In 2004 there were 1,134 forcible rapes—one every 7 hours and 43 minutes—reported in Wisconsin. One in four of those victims said they feared death or serious injury.
Nationally, over 300,000 forcible rapes are reported each year. Twenty-five thousand of these women will become pregnant. If these victims have timely access to Plan B emergency contraception, an estimated 22,000 pregnancies—almost 90 percent—could be prevented.
A 1996 study published in the American Journal of Obstetrics and Gynecology revealed that 50 percent of rape-related pregnancies end in abortion. Plan B would prevent these abortions.
“I was so young and so naïve that it didn't immediately occur to me I could be pregnant. I was a virgin the morning I was raped. I was not using birth control. Plan B emergency contraception was not an option 33 years ago. The only options at the time were to have had an abortion or to carry to term and give birth to the child of the man who had kidnapped and raped and threatened to kill me. I became possessed by this decision, wondering if I would see this man's face in the child. And if I chose to have his child, could I love it the way a child needs to be loved . . . unconditionally. Would I ever heal? In the end, I decided I could not have an abortion. I would have chosen Plan B, however.”
There is federal legislation, the “Compassionate Assistance for Rape Emergencies Act,” in both houses of Congress that will require hospitals receiving federal funds through the Medicare and Medicaid programs to provide Plan B emergency contraception to rape victims.

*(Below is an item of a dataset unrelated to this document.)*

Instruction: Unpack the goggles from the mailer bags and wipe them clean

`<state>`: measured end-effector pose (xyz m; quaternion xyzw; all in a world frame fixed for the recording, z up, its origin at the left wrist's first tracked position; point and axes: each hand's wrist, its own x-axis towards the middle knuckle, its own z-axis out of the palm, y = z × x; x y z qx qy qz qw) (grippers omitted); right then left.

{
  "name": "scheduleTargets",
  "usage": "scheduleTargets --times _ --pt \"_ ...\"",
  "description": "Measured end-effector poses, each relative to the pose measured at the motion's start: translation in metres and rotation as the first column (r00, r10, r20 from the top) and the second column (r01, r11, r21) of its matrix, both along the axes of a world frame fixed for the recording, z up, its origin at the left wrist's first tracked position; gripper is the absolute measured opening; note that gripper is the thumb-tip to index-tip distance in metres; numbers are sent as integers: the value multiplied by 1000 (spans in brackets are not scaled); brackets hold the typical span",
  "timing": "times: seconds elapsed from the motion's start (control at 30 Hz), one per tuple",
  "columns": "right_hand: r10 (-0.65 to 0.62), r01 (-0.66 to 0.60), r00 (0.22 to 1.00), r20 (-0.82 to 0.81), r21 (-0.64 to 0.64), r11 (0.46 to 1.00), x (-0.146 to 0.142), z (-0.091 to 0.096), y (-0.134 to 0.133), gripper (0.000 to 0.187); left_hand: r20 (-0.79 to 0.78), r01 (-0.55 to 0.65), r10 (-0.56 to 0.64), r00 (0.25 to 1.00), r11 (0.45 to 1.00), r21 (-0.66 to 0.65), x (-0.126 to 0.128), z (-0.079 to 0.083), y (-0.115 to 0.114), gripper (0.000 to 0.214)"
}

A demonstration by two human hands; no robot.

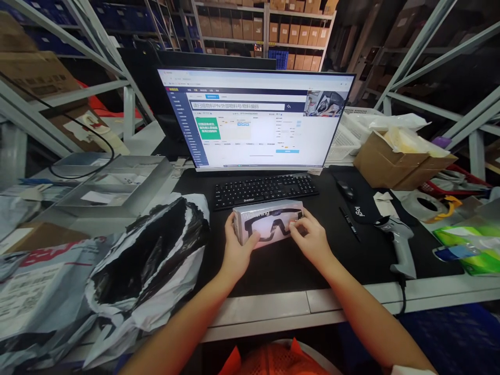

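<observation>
A slim printed box (270, 225) was found between the two hands, above the black mat (287, 276) of the counter (265, 308) and just in front of the keyboard (265, 191). Its long axis was set crosswise, from one hand to the other, with the printed face turned toward the wearer. Neither hand could be called the nearer, since contact was made by both. Whether the box was rested on the mat or held clear of it could not be determined.

The left end was gripped by the left hand (239, 252): the thumb was laid flat on the front face, and the other fingers were wrapped around the end. At the right end, the fingers of the right hand (314, 239) were curled, with thumb and forefinger brought close together at the face; whether anything was pinched by them could not be told.

The box was noted as rectangular and straight-edged, its surface glossy, with dark wraparound eyewear depicted. To the left, a torn plastic mailer (146, 260), pale outside and black within, was seen crumpled and gaping. To the right, a smooth grey handheld scanner (402, 245) was recorded, beside a slender black pen (349, 224).
</observation>
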<state>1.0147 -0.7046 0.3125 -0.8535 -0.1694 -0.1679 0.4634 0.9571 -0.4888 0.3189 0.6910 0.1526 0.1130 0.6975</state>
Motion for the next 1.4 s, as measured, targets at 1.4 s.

One can safely assume that right-wing Christian organizations such as “Focus on the Family” and “Concerned Women of America” will be putting their considerable political clout into melting the spine of any politician with the slightest inclination to support the federal CARE Act. Like Wisconsin’s compassionate care law, it will no doubt get locked up in committee, eviscerated and forgotten about. This is, after all, not the first attempt at passing such federal legislation.